How do you judge a writing competition? This is something authors are asked to do from time to time. How do you compare different styles and subject matter? What do you make allowances for? What do you never compromise on? What are the different considerations for child and adult competitions, local beginners or experienced authors seeking professional publication?

I’ve gathered some authors who’ve been there, done that… and asked for their tips on how to do a fair job.  

Literary

Novelist Ian Rogers @iantheroge is a slush pile reader for a prominent literary journal’s short story prize. Applicants pay a fee and submit a manuscript for a chance at publication.

What’s your system for judging?

Surprisingly, the applications tend to be relatively uniform, in the category of “serious literary fiction”.  Some take risks with humour, themes and form, which I suspect will not please the judges above me. But I value them as distinct and memorable, so I often give them a green light to get a chance of winning.
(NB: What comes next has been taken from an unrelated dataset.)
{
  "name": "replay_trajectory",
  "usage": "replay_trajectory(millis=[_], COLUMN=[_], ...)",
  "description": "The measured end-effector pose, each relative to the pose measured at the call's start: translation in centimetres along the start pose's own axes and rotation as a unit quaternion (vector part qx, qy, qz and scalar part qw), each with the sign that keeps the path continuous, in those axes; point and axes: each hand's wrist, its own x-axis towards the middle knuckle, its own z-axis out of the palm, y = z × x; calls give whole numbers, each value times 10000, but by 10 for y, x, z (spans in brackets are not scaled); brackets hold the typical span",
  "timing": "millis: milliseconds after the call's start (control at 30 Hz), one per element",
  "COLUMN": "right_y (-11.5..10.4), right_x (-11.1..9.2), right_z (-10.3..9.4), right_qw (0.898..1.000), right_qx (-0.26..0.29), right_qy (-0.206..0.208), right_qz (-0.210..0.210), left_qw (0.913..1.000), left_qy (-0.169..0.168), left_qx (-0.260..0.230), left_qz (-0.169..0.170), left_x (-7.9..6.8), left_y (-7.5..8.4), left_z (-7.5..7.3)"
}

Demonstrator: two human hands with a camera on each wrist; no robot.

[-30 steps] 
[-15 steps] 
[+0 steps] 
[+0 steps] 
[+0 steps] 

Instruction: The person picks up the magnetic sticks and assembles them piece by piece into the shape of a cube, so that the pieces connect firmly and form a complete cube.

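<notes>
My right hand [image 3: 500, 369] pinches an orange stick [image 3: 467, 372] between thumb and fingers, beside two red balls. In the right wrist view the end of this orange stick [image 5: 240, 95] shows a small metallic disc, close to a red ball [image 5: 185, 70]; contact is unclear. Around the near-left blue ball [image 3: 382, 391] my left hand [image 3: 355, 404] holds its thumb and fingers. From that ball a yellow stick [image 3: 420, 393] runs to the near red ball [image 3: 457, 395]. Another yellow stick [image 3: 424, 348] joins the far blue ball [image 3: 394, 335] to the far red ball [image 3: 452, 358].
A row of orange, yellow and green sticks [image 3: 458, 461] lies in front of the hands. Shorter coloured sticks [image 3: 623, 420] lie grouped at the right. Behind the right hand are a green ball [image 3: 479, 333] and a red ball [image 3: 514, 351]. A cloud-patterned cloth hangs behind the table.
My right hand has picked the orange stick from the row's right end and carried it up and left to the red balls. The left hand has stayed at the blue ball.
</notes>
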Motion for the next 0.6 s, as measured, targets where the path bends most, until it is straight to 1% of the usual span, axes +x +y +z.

If they later get a No, I want that decision to come from someone else, not from me.

What about gut instinct?

I’ve learned that certain interesting, funny or creative pieces might strike me as brilliant in some areas, but are lacking in organisation, prose quality or consistency.  In these cases, it’s a simple but painful decision to pass on them.

What impresses you personally in a piece of writing?

Clear, meaningful decisions by the author in crafting a piece structurally, rather than haphazardly following a formula, or God forbid, slapping together a bunch of meaningful-sounding prose.

How much roughness can you tolerate?

For a contest, my standards are higher than if I’m reading for another purpose.  A brilliant idea and great potential would draw me in every time if I was reading for something less competitive, but for this contest, there will be more than enough pieces that succeed in both their potential and their execution.

Any advice for impressing the judges in a writing competition?

No tricks. And don’t front-weight a manuscript with higher quality material while the rest is padded out with rougher pieces. I took this route myself as a younger writer for fear of missing out on a contest, and shudder at my naiveite now. A winning manuscript should be in top shape from start to finish, and if it’s not, wait until next year.

Have you ever had to justify your decision to a disgruntled entrant?

Thankfully no—bigger contests keep the judging blind and impersonal with form letters, which takes the humanity out of the process, as if entries were being judged by machines rather than people.  Such distance sends a strong signal that entrants shouldn’t question the final decision.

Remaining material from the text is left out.